David Zaslav has laid down a clear challenge to David Ellison, the head of Paramount Skydance: “Get serious or go home.” This message comes as Zaslav, the CEO of Warner Bros. Discovery, reportedly told Ellison that his initial bid of around $20 per share may not cut it. To secure the deal, he hinted that Ellison might have to raise his offer to more than $30 a share.
Mr. Ellison is expected to make a formal bid for Paramount soon, only months after acquiring it for $8 billion.

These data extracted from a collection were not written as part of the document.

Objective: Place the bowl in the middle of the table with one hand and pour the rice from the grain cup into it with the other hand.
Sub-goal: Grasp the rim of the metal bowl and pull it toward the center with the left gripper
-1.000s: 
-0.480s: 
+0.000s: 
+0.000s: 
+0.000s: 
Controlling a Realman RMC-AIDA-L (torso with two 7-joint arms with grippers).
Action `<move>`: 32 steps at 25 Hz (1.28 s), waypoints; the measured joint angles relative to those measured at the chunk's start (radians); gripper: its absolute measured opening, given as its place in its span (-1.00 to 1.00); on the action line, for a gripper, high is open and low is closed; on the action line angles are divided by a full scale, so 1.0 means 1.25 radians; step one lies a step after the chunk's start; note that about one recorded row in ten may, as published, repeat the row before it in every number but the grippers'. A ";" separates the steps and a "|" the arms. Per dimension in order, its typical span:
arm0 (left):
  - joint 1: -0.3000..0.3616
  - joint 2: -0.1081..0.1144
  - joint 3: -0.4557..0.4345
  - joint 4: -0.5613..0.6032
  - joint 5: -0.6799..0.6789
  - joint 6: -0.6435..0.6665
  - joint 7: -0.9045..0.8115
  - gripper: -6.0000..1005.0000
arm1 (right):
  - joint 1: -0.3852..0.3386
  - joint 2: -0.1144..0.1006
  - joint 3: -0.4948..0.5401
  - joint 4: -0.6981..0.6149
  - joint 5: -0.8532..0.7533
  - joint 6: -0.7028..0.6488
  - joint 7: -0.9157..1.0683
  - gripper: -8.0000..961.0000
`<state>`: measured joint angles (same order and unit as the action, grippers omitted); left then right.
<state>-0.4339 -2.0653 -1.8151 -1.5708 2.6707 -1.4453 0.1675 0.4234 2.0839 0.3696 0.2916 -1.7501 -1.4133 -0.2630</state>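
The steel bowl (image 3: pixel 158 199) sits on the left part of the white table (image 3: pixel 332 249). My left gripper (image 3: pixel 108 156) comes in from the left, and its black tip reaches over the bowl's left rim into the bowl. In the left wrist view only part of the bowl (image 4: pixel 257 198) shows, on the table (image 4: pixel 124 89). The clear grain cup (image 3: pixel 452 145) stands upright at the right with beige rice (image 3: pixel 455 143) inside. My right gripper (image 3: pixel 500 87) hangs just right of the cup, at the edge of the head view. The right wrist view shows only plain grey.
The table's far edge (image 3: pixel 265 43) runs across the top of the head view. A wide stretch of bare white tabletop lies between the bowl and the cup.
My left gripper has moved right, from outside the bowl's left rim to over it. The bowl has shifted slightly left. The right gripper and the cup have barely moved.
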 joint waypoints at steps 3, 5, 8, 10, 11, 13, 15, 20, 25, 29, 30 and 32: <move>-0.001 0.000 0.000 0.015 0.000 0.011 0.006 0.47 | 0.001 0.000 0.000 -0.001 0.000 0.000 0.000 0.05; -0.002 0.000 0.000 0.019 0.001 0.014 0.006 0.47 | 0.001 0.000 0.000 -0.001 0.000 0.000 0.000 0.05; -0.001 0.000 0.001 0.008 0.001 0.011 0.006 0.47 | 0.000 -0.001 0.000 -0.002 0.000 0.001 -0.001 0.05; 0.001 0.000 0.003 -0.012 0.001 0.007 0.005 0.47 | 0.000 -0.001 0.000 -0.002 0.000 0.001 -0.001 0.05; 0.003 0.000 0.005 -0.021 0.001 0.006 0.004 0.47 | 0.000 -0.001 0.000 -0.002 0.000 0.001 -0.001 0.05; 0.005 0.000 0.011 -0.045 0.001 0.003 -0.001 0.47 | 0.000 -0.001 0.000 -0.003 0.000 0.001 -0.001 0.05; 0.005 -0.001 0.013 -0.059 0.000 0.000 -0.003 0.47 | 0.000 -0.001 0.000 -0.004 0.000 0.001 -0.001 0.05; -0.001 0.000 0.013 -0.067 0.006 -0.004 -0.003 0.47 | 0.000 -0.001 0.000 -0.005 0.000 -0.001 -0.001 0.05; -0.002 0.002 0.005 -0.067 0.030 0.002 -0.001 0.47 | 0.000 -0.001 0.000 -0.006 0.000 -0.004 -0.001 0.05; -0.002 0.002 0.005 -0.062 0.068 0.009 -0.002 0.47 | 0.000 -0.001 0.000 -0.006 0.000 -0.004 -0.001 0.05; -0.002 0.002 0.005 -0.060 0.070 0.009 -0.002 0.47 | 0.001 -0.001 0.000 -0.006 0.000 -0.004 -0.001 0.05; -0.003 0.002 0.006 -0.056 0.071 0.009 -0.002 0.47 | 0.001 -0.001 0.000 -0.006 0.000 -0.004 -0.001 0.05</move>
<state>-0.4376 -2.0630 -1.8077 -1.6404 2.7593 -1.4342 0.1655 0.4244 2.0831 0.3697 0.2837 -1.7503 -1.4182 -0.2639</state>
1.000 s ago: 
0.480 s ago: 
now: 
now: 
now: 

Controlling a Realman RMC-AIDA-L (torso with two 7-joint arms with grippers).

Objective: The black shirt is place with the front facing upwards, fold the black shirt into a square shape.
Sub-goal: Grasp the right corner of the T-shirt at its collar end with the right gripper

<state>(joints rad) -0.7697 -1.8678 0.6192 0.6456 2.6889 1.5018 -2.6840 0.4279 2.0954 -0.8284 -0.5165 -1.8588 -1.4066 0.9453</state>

This is a noticeable shift from the earlier lackluster interest reported lately.
However, those close to the negotiations say Ellison, the 42-year-old son of software magnate Larry Ellison and a Trump supporter now sitting on a massive fortune, is still sending confusing signals regarding his proposals.
It seems that Ellison is trying to apply pressure on Zaslav by claiming that his bid is the only one in play. He argues that if he doesn’t have the rights to acquire the entire company, not just its streaming and studio segments, Zaslav’s stock price could fall. Insiders suggest that Ellison believes antitrust issues will deter other major media players from participating in high-stakes bidding.
Nonetheless, Ellison needs to be cautious. His lawyers have warned him that pursuing a hostile takeover could be risky, as many large investment firms are currently hesitant to engage in aggressive mergers and acquisitions.
Meanwhile, Zaslav—often referred to as “Zasz”—believes he can compel Ellison to pay a considerable premium above WBD’s current stock price, which is around $18. He plans to split WBD into two divisions, with the deal anticipated to finalize in May. Analysts value the unit containing his streaming and studio operations, which has minimal debt, at about $30.
Beyond that, WBD’s board appears to back Zaslav in a prolonged contest with Ellison. Zaslav also thinks there’s a reasonable chance that under the current administration, regulators would greenlight potential acquisitions of WBD by companies like Comcast, Netflix, Amazon, and Apple—all reportedly interested in a deal post-split.
Given Zaslav’s stance, he wonders, if Ellison is genuinely interested and capable of financing such a deal, why hasn’t he made a more substantial offer yet?
According to one insider, unless Ellison delivers a serious offer—a kind he hasn’t yet provided—Zaslav sees no need to rush the process.
While Zaslav’s representatives have not commented, Ellison’s spokesperson has not responded to requests for input either.
Other potential bidders such as Comcast, Netflix, Amazon, and Apple are showing keen interest in a deal stemming from WBD Studios and its streaming service, which has produced popular content.
Though Zaslav is a seasoned media executive who got his start at NBC Universal, he hasn’t ruled out selling to Ellison. “Every company is on sale at a fair price,” he’s been quoted as saying.
Yet, there’s a crucial factor: proof that Ellison has the resources to make a substantial purchase. Given the financial troubles at Paramount Skydance, borrowing may be necessary to meet the estimated $60 billion premium Zaslav is seeking. Reports indicate that Ellison is negotiating with private equity firms, including Apollo, for funding.
To make the numbers align, Ellison may also have to access his father’s significant wealth (which is nearly $400 billion). Still, some analysts are skeptical about whether Larry Ellison would want to sell his $30 billion stake in Oracle to fund this acquisition, especially since he could have easily done so earlier.
People involved in the acquisition talks believe one reason Ellison may act quickly is to avoid a bidding war for WBD assets once the company is separated into its streaming and studio operations versus more traditional cable assets.
In short, while Ellison is looking to broaden his media empire exponentially with WBD, the costs involved far exceed what he originally paid for Paramount. It’s a challenging proposition, considering he’s working with a mid-sized studio and a struggling streaming service.
A source noted, “With his father not present, David is left with the No. 3 studio and declining assets and is trying to take over something three times its size. If he really wants it, he’ll need to pay up.”